Est-ce que certains des paysages que vous avez traversés vous ont laissé un souvenir inoubliable ?
Matthieu Prual : « Oui. Je me souviens d’une promenade nocturne en Auvergne. On a gravi une colline jusqu’à des orgues basaltiques, en s’éclairant avec des lampes frontales. C’était en solo. On a redescendu la colline jusqu’à un lac peuplé d’une myriade de grenouilles chanteuses. On a fini dans la forêts, perdus, sans retrouver le chemin du retour. Dernièrement, on a fait une promenade qui était vraiment appréciable, au lever de soleil, à Nantes, le premier jour de l’été, le 21 juin. On avait rendez-vous à 5h30 dans le centre de Nantes et on a terminé à la pointe de l’île de Nantes, au niveau de la grue Titan, la grande grue jaune, et le soleil s’est pointé pile à l’arrivée. »
Vous publiez cet automne un disque. S’agit-il d’enregistrements de concerts ?
Matthieu Prual : « Il y a les deux : des enregistrements de concerts réalisés à Clisson ou à Saint-Nazaire et des enregistrements faits spécifiquement pour le disque. »
Qu’est-ce qui distingue ce disque des concerts que vous avez donnés ?

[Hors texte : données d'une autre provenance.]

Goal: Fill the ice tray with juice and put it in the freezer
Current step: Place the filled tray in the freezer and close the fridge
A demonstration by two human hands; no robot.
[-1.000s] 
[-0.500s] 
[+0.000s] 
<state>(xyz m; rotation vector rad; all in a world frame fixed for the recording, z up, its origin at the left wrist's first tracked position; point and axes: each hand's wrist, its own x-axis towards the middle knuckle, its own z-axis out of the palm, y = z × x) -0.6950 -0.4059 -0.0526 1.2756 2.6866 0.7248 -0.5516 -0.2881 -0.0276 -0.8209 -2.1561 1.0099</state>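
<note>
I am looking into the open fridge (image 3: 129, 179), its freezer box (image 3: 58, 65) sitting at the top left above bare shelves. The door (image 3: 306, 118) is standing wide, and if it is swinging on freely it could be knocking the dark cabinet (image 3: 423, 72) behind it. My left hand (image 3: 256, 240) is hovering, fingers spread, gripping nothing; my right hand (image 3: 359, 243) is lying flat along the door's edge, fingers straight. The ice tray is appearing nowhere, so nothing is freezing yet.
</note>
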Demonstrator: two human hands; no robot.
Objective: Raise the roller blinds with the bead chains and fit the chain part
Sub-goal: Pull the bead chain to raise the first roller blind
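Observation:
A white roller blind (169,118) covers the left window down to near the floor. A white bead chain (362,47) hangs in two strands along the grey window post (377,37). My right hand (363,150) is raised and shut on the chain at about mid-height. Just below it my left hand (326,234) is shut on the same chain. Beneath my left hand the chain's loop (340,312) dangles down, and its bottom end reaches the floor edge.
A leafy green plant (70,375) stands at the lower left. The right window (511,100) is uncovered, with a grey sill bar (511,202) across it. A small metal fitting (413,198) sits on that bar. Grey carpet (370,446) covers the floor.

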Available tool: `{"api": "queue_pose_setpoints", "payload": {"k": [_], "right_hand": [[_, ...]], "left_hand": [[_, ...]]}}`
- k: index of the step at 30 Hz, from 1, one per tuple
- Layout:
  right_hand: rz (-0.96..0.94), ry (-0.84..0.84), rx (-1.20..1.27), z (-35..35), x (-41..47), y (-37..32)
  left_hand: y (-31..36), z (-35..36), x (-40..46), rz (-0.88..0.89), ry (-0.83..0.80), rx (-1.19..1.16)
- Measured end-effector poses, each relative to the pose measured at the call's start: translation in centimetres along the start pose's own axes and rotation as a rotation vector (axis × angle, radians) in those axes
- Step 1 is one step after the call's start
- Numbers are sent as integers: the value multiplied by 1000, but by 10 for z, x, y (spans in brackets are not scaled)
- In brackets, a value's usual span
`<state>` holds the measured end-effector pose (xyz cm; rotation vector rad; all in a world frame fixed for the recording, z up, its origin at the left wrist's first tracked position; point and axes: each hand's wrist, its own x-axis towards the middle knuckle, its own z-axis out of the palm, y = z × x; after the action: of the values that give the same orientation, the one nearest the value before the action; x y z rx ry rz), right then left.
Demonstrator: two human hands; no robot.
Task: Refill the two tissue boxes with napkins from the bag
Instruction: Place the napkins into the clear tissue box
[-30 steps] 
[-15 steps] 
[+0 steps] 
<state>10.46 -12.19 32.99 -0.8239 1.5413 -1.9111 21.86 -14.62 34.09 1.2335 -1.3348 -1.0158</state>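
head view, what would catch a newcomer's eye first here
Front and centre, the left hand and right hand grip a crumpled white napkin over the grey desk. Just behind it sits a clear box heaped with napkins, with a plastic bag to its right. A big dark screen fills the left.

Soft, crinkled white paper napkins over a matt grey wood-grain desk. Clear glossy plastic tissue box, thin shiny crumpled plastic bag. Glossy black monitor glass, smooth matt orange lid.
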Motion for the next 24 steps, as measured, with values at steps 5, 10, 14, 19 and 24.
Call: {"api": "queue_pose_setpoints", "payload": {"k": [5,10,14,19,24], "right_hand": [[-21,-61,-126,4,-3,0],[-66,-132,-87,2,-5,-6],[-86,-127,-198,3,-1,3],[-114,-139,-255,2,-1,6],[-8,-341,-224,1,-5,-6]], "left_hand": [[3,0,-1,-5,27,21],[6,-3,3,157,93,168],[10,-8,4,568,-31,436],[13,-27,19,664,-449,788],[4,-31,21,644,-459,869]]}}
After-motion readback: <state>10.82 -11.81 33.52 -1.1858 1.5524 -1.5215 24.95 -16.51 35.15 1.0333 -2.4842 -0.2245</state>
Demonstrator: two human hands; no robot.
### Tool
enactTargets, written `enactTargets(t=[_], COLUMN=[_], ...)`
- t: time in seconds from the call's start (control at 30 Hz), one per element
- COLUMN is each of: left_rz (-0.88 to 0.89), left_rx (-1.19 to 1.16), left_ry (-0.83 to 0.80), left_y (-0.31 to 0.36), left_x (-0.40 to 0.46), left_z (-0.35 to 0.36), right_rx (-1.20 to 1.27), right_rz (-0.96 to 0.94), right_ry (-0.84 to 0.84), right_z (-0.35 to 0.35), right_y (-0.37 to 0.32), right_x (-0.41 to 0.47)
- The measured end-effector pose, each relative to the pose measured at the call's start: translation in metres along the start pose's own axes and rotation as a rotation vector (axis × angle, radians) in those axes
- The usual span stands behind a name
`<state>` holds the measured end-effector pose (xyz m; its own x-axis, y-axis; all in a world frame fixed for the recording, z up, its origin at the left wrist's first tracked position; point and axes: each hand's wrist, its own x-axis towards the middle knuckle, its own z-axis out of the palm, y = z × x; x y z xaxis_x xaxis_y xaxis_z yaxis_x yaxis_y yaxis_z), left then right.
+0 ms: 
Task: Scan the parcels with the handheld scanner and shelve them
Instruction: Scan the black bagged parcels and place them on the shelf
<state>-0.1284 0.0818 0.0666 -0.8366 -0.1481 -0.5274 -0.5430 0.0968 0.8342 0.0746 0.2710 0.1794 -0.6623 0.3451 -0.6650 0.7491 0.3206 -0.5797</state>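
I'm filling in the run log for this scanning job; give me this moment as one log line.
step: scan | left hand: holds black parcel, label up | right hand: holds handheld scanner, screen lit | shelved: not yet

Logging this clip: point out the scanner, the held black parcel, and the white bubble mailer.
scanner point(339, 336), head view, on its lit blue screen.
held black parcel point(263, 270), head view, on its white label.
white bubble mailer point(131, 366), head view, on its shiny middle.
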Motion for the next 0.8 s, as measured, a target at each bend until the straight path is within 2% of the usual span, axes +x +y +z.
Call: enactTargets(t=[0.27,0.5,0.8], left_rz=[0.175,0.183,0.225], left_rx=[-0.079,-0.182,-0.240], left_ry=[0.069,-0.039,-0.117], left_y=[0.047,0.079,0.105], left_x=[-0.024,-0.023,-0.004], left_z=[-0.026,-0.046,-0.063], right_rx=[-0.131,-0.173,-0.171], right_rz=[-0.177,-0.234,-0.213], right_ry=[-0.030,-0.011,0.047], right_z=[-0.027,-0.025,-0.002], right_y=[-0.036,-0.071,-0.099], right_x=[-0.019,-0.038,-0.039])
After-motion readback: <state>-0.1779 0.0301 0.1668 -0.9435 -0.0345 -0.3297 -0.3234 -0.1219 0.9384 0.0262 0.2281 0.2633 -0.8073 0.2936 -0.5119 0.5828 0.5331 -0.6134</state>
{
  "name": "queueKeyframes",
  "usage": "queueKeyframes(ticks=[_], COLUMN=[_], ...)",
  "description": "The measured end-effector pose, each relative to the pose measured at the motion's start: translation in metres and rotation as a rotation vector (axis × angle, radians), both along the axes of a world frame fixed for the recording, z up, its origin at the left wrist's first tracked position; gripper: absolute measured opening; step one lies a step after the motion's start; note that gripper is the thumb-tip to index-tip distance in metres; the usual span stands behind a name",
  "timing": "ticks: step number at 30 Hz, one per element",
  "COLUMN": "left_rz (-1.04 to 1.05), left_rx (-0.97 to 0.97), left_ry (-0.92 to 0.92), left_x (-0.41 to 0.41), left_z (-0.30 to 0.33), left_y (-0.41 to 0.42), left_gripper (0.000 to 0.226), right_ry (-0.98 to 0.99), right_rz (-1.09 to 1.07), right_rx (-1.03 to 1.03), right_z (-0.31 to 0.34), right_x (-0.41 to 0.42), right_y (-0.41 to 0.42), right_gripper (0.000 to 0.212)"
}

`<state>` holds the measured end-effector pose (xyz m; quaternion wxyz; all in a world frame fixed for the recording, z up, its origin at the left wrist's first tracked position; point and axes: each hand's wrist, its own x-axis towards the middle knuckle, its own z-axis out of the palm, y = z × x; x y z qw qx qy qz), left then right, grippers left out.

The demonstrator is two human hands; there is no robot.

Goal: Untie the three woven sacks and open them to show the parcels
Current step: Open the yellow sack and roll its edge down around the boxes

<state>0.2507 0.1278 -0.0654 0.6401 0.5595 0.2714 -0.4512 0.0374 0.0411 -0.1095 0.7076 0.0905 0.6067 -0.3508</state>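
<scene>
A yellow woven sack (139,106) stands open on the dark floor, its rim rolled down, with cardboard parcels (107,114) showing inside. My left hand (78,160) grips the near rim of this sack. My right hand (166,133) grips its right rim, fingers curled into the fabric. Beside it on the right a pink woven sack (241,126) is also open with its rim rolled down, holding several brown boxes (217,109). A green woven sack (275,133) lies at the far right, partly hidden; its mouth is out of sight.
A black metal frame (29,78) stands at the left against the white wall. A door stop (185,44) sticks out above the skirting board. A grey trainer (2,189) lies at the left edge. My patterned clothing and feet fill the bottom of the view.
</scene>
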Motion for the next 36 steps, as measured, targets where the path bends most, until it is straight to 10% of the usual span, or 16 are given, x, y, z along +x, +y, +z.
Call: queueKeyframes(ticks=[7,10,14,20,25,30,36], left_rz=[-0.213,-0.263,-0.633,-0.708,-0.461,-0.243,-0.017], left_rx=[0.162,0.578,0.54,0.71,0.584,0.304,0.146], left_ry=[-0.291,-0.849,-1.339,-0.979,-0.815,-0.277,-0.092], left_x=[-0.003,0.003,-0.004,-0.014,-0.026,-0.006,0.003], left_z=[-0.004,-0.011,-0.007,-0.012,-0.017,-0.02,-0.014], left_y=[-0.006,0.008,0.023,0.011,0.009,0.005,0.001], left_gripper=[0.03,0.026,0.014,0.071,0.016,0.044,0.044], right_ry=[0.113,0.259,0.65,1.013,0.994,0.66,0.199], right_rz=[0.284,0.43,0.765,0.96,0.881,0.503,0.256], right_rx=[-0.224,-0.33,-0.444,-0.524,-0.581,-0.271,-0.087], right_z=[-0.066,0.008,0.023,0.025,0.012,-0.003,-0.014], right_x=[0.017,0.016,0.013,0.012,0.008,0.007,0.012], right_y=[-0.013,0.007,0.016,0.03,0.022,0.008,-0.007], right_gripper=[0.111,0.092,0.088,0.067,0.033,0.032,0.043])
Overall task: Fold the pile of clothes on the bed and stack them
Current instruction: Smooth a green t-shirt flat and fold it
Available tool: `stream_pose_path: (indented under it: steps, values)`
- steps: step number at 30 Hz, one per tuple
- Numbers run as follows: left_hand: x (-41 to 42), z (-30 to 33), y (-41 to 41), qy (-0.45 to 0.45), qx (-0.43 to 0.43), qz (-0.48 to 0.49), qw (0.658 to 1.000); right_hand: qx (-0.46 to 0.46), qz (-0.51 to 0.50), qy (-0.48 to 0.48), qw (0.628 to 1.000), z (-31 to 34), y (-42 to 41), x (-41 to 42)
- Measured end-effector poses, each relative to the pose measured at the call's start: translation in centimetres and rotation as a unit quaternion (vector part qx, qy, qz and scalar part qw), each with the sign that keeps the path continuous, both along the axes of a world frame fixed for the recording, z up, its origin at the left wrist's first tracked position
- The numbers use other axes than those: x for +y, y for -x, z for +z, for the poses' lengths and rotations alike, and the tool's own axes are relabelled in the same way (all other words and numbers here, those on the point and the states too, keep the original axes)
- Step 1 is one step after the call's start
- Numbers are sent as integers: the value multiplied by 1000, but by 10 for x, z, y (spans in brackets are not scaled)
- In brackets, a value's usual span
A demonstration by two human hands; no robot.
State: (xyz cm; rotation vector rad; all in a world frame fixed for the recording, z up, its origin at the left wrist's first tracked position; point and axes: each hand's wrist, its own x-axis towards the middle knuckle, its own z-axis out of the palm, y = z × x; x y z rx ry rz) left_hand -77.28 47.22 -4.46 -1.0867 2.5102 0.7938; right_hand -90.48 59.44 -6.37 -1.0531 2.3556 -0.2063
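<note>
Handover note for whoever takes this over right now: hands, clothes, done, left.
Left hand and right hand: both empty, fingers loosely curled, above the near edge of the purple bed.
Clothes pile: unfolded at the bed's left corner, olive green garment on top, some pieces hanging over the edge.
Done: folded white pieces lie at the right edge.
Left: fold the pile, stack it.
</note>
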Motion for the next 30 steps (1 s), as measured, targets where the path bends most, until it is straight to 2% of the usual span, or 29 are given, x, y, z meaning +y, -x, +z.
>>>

Matthieu Prual : « La différence principale, c’est que vous êtes dans votre salon ou avec un casque sur les oreilles et que les sons se déploient dans un espace beaucoup plus resserré. Cet espace, on a essayé de le connecter aux espaces d’origine, aux espaces dans lesquels les sons ont été émis puis enregistrés. L’objectif était d’essayer de redonner à l’auditeur une sensation qui réveille des émotions similaires à celles qui adviennent à l’extérieur. On a prêté une attention très forte aux paysages sonores dans lesquels les sons se déployaient, de manière à les rendre audibles. Il y a des différences et des similitudes dans le sens où j’ai essayé de recréer un parcours global, composé de fragments issus de différents paysages. J’ai fait en sorte que l’expérience de l’auditeur soit variée, pour le garder en alerte. L’idée n’était pas de faire comme s’il ne s’agissait que d’une seule marche, mais plutôt de donner à sentir des ambiances tour à tour estivales, bucoliques, nocturnes, urbaines, automnales… »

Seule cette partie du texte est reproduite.